**Provided data:**
···

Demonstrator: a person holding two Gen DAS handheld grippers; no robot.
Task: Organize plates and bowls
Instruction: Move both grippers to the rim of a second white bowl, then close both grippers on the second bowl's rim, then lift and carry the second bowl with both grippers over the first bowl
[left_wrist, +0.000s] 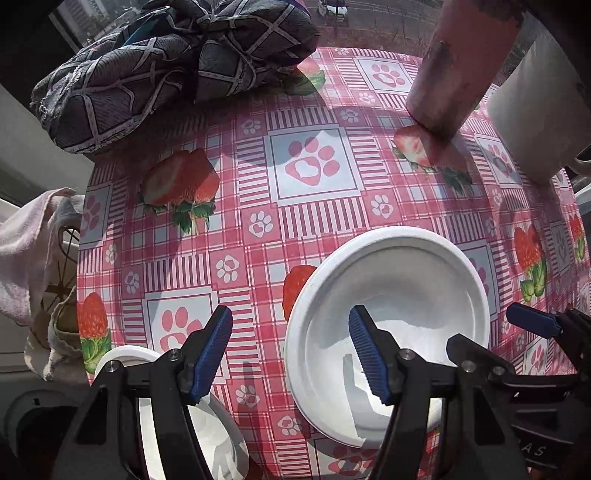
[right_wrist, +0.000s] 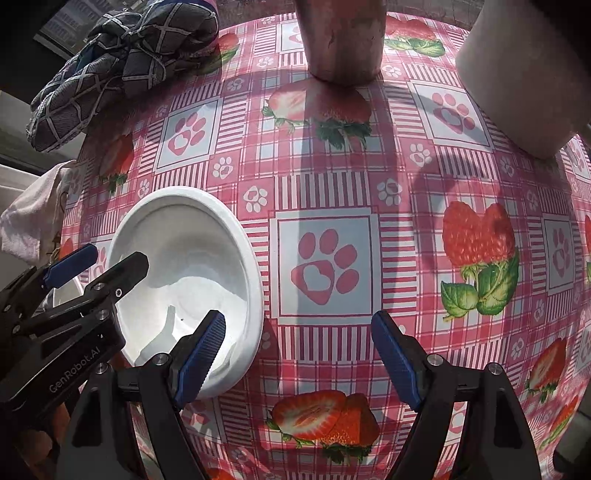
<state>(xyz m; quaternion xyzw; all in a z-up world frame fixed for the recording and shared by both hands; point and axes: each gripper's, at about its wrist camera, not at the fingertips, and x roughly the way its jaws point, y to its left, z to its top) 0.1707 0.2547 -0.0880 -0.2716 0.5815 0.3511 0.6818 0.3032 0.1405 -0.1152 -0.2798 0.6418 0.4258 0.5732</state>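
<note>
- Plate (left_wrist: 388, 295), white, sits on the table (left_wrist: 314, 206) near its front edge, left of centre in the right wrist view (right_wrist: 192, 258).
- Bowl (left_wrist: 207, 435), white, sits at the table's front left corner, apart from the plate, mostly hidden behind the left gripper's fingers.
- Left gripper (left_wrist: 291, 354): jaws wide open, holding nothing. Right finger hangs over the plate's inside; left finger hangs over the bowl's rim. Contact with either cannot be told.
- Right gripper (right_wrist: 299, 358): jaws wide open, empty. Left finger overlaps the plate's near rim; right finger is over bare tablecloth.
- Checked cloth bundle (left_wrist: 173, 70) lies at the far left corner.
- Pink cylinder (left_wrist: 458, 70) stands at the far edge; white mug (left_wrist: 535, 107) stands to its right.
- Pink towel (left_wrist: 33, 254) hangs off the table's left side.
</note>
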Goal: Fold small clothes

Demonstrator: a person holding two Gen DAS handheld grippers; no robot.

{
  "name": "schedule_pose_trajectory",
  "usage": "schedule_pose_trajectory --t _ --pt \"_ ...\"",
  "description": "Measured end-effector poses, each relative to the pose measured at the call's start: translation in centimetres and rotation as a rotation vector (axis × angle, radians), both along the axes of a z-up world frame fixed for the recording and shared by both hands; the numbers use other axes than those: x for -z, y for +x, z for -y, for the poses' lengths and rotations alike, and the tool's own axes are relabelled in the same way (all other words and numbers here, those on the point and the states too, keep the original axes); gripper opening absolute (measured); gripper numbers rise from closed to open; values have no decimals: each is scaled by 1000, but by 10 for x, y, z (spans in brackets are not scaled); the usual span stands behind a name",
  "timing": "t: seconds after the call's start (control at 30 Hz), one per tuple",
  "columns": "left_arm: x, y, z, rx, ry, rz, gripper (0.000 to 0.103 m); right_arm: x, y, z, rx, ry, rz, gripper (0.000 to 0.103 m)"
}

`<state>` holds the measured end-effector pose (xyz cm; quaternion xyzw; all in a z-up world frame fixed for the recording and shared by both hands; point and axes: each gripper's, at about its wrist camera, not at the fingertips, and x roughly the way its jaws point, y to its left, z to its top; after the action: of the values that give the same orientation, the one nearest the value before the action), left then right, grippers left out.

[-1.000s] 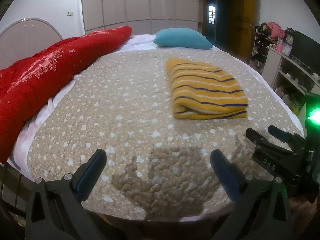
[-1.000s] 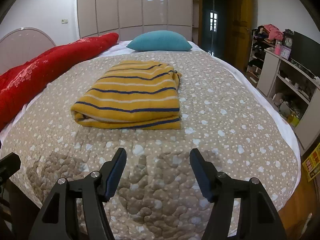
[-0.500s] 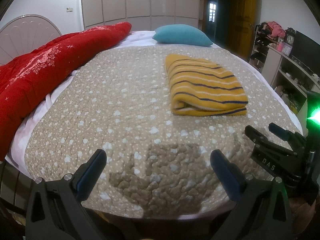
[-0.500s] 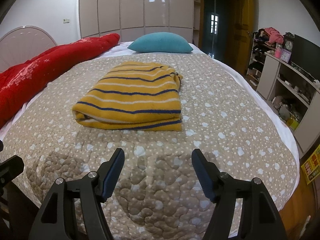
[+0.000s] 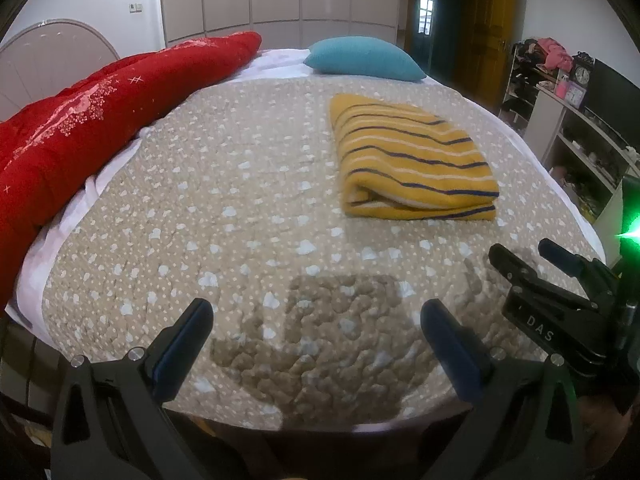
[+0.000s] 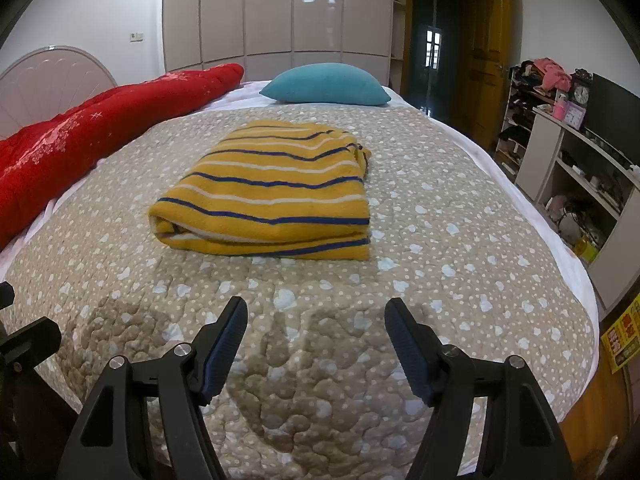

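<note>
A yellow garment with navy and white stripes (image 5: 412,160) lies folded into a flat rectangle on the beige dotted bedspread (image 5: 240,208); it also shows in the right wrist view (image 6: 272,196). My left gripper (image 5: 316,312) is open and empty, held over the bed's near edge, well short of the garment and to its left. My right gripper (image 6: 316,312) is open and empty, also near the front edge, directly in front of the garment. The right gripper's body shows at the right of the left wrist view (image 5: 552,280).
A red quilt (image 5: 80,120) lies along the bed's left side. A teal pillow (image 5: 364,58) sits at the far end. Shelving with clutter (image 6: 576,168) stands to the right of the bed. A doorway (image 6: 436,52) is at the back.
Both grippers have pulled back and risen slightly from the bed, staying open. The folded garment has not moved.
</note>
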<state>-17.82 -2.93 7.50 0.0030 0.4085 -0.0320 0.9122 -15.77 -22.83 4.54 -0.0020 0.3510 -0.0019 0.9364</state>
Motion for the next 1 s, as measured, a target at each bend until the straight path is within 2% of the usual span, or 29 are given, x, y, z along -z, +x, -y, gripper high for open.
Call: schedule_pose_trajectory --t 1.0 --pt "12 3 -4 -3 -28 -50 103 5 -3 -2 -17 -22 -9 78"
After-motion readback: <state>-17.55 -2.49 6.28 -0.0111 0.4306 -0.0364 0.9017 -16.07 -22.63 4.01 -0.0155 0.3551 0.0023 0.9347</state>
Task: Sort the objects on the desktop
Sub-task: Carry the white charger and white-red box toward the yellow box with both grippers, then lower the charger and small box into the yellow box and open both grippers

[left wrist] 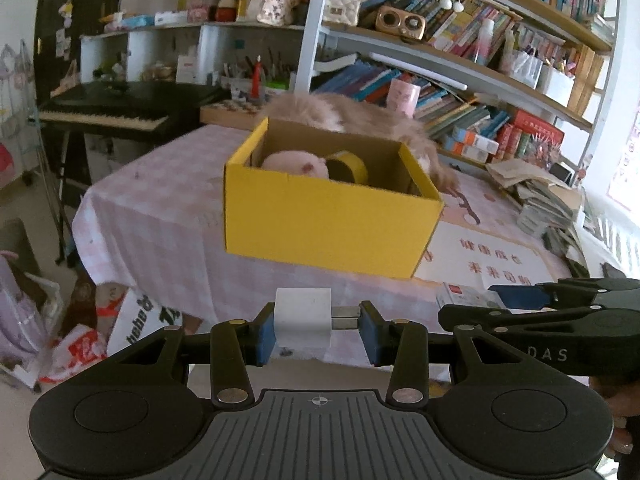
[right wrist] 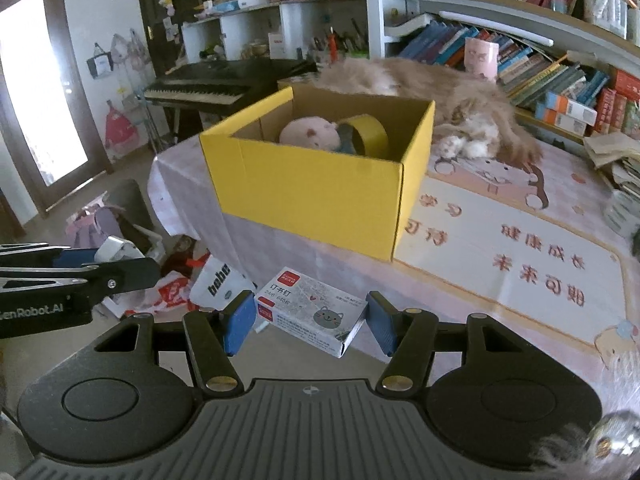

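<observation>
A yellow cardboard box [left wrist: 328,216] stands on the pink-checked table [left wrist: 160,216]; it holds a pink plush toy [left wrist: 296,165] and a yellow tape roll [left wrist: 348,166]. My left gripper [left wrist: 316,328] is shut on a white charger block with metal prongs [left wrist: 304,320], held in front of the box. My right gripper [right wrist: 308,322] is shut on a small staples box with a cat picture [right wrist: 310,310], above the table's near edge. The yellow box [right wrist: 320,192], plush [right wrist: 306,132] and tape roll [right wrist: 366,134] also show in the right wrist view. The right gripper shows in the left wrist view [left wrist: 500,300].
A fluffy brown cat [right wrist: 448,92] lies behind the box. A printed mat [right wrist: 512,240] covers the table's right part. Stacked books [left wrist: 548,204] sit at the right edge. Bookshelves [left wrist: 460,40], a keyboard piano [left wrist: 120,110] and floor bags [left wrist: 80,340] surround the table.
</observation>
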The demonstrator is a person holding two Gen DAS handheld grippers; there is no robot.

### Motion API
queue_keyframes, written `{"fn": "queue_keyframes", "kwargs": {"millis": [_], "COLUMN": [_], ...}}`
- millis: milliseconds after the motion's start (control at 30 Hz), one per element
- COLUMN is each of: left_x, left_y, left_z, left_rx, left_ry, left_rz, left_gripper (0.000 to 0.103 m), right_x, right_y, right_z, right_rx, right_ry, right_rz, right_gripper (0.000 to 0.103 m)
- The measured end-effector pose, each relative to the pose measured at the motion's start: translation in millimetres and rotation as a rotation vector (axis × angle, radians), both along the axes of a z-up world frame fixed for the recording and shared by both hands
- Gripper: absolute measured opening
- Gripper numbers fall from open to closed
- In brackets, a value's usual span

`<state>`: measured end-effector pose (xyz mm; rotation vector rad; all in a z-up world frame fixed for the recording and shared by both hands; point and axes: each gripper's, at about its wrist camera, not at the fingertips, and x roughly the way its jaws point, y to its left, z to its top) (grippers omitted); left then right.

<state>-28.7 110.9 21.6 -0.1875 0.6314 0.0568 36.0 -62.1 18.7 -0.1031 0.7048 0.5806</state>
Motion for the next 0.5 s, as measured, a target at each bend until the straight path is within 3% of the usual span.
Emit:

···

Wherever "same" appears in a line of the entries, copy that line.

  "description": "Measured end-effector poses, each relative to the pose measured at the call's start: translation in centimetres and rotation as a rotation vector (axis × angle, radians), both along the axes of a z-up world frame fixed for the recording and shared by both hands; the numbers use other axes than those: x for -z, y for +x, z for -y, for the poses' lengths and rotations alike, and the tool's own axes are relabelled in the same way (all other words and numbers here, those on the point and the states too, keep the original axes); gripper opening absolute (measured); gripper numbers rise from closed to open; values have no decimals: each is scaled by 1000, but by 10 for x, y, z (spans in brackets are not scaled); the usual span stands behind a name",
`<state>` holds the measured end-effector pose (xyz cm; quaternion xyzw; all in a z-up world frame fixed for the recording and shared by both hands; point and axes: each gripper's, at about its wrist camera, not at the fingertips, and x roughly the way its jaws point, y to its left, z to its top; after the action: of the values that give the same orientation, the one nearest the value before the action), left then right, grippers left out.

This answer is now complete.